In Personal Audio LLC v. Electronic Frontier Foundation, the Federal Circuit ruled that an IPR petitioner does not need to satisfy Article III standing requirements in order to participate in a patent owner’s appeal from a Patent Trial and Appeal Board decision in an IPR proceeding. This ruling on appellee standing complements the decision in Phigenix v. Immunogen finding that an IPR petitioner did not have standing to appeal.

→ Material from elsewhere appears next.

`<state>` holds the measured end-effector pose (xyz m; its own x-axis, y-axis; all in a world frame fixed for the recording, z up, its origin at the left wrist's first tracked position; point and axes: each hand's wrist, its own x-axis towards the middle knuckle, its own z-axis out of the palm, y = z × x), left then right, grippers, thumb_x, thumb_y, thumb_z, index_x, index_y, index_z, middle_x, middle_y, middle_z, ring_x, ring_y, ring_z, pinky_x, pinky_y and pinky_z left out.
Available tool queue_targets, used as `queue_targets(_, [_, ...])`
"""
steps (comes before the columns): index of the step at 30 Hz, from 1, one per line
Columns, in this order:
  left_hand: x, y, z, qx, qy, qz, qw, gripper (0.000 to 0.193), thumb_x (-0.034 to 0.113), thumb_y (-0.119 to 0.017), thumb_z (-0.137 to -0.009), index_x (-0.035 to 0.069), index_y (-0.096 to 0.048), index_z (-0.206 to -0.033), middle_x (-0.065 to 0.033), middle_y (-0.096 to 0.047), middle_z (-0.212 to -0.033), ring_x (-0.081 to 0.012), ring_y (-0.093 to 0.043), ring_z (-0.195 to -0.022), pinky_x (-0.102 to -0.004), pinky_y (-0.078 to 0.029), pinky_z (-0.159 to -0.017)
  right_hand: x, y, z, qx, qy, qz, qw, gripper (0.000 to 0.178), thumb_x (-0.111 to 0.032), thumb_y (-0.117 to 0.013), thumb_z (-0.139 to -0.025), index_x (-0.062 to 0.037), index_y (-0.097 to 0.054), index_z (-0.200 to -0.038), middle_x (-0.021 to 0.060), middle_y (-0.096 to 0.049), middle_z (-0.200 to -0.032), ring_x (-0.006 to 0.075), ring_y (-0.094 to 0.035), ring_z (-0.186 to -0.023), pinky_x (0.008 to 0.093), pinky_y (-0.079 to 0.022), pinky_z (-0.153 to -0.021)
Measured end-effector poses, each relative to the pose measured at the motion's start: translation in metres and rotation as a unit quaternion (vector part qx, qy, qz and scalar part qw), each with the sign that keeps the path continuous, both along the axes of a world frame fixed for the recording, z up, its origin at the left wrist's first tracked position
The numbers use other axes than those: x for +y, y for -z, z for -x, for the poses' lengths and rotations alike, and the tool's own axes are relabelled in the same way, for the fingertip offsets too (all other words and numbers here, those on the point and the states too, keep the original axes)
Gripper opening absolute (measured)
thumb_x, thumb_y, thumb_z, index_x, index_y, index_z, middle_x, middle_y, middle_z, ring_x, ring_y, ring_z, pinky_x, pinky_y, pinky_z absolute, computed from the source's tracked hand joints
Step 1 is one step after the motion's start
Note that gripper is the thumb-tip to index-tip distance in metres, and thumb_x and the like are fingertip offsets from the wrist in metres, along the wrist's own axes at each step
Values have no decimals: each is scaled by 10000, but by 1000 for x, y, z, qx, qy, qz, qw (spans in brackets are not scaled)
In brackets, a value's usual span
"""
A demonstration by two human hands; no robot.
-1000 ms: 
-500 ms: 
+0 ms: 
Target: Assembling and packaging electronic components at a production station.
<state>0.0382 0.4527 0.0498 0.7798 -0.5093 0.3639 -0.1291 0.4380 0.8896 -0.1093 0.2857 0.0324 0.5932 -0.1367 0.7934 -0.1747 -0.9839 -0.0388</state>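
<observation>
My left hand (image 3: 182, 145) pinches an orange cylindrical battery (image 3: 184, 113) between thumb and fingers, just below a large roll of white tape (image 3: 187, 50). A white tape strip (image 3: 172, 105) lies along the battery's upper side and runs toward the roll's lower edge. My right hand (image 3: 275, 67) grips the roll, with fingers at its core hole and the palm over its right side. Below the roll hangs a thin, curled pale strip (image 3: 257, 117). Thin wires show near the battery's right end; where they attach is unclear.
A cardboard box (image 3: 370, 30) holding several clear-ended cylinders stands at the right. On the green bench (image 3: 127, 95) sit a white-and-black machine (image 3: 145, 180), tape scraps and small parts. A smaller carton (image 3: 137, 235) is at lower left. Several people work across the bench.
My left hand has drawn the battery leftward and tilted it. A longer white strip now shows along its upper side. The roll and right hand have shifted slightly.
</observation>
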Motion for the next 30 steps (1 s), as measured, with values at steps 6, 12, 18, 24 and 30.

The Consumer Watchdog Decision
The Federal Circuit had asked the parties to brief the standing issue in view of the decision in Consumer Watchdog v. Wisconsin Alumni Research Foundation, 753 F.3d 1258 (Fed. Cir. 2014). In that case, the court held that a petitioner in an inter partes reexamination proceeding must meet the Article III case-or-controversy requirement in order to have standing to appeal. As the Federal Circuit noted in this case, “[t]he court in Consumer Watchdog stated that ‘although Article III standing is not necessarily a requirement to appear before an administrative agency, once a party seeks review in a federal court, ‘the constitutional requirement that it have standing kicks in.'”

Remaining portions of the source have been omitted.